_Data extract_
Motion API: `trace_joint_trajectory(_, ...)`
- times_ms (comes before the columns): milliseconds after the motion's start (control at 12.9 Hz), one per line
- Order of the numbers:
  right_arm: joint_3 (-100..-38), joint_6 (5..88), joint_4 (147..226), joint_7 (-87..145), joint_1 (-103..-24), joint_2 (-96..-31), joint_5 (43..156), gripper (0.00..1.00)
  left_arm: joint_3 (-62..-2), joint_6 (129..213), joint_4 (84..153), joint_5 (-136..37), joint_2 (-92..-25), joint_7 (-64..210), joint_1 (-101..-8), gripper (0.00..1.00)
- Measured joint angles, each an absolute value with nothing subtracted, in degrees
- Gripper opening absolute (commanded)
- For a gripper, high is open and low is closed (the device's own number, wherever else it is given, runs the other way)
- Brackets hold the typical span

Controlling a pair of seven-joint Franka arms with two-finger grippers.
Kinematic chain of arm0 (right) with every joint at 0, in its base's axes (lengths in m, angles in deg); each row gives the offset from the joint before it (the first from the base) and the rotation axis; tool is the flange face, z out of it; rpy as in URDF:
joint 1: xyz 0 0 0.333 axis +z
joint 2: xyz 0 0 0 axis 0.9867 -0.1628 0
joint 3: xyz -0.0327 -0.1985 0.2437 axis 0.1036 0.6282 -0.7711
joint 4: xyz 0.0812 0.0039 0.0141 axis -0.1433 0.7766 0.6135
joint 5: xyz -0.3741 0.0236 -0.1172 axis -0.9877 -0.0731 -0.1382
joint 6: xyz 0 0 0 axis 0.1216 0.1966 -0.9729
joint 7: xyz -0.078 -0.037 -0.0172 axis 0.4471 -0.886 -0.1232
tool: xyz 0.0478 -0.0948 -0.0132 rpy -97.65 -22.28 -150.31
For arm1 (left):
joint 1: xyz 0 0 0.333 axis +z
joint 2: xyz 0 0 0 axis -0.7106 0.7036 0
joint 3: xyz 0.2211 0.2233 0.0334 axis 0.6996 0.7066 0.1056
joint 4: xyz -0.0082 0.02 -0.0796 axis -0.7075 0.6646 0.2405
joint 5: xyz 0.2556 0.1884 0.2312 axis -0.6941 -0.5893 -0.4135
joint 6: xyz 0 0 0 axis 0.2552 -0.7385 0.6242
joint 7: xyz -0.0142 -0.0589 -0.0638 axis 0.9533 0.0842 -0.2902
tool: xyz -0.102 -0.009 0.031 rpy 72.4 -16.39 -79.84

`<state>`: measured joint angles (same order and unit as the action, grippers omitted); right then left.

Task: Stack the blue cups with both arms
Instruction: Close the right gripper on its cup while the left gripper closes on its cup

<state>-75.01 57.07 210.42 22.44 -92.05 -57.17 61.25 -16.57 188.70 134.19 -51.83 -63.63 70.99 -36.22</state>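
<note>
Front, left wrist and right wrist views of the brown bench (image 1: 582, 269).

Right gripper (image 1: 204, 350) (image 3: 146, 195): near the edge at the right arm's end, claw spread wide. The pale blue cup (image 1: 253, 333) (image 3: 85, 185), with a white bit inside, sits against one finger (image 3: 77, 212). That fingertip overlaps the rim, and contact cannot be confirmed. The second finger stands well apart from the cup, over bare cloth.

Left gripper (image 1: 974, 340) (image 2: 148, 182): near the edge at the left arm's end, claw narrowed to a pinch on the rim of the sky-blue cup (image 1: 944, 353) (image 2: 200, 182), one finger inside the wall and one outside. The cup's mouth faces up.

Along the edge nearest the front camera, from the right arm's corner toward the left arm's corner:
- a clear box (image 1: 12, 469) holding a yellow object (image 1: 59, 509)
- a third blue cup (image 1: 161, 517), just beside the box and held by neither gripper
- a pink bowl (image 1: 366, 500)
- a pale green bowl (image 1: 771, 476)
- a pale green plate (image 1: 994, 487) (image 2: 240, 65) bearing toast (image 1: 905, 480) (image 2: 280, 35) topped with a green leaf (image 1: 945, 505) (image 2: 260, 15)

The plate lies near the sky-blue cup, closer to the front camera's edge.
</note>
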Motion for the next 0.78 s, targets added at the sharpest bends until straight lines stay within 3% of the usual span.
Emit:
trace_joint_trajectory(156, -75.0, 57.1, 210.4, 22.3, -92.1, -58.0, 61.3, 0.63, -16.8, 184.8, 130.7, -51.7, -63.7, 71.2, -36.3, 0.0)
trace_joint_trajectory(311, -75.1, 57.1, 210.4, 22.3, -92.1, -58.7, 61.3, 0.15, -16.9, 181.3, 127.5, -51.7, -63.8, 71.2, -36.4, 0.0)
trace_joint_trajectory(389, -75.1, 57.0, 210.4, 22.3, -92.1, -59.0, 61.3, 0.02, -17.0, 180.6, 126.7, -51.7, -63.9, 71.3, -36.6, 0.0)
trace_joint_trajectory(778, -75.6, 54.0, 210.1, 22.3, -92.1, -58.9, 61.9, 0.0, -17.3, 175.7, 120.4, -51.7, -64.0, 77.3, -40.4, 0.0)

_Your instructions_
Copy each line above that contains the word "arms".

_Task answer_
Controlling a pair of seven-joint Franka arms with two-finger grippers.
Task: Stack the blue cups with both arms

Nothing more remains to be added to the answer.